Tag Archives: ByteDance

Former exec: China has backdoor access to TikTok data!

A former top ByteDance executive is alleging that the China has backdoor access to all TikTok data!

 

Former Exec : China Has Backdoor Access To TikTok Data!

A former top executive at ByteDance – TikTok’s parent company, has just claimed that it built a “backdoor channel” in its code to allow the Chinese Communist Party (CCP) supreme access to user data in TikTok.

This revelation came as part of the lawsuit that Roger Yu Yintao, filed against ByteDance for wrongful termination from his job as head of engineering in the United States. He says he worked there from August 2017 till November 2018.

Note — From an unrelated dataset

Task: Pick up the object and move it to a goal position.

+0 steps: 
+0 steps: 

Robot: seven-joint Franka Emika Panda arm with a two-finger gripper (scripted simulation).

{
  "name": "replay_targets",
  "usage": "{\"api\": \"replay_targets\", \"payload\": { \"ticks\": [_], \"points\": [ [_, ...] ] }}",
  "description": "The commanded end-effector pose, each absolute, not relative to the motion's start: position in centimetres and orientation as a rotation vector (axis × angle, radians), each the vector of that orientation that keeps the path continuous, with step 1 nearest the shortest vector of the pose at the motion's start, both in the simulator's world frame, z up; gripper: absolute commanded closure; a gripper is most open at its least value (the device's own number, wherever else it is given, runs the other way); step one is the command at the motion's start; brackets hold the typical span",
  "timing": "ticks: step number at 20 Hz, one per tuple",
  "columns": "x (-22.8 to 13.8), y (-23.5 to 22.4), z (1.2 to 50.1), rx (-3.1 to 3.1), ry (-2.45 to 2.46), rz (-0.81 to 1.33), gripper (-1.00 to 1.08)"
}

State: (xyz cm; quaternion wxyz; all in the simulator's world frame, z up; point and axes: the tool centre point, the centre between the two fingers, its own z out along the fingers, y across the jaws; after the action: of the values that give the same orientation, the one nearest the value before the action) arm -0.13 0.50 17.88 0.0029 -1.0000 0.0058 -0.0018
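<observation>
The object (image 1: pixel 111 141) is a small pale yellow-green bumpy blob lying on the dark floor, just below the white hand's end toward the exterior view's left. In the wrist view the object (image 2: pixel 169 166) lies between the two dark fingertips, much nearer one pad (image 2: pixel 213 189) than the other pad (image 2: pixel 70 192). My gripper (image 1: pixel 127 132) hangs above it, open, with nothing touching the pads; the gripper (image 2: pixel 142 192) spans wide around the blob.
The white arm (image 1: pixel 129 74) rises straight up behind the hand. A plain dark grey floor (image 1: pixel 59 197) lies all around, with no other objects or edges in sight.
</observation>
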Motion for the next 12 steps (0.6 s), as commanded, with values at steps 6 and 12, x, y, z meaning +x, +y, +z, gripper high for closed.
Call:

In his lawsuit filed on May 12 at the San Francisco Superior Court, Roger Yu alleges that he was fired from his job for his “observation and reporting of illegal conduct” at ByteDance to his supervisors.

He said he observed ByteDance being “responsive to the CCP’s requests” to share, elevate, or even remove content”, describing the company as “a useful propaganda tool for the Chinese Communist Party”, and is engaged in a “culture of lawlessness”.

More shockingly, he claimed that the CCP has a special office in ByteDance, sometimes referred to as the “Committee”. Its task was allegedly to monitor ByteDance, and advise it on how to advance “core Communist values”.

He also claimed that the CCP “Committee” can demote content it viewed as unfavourable to China’s interests, and even has a “death switch” to turn off Chinese versions of its apps.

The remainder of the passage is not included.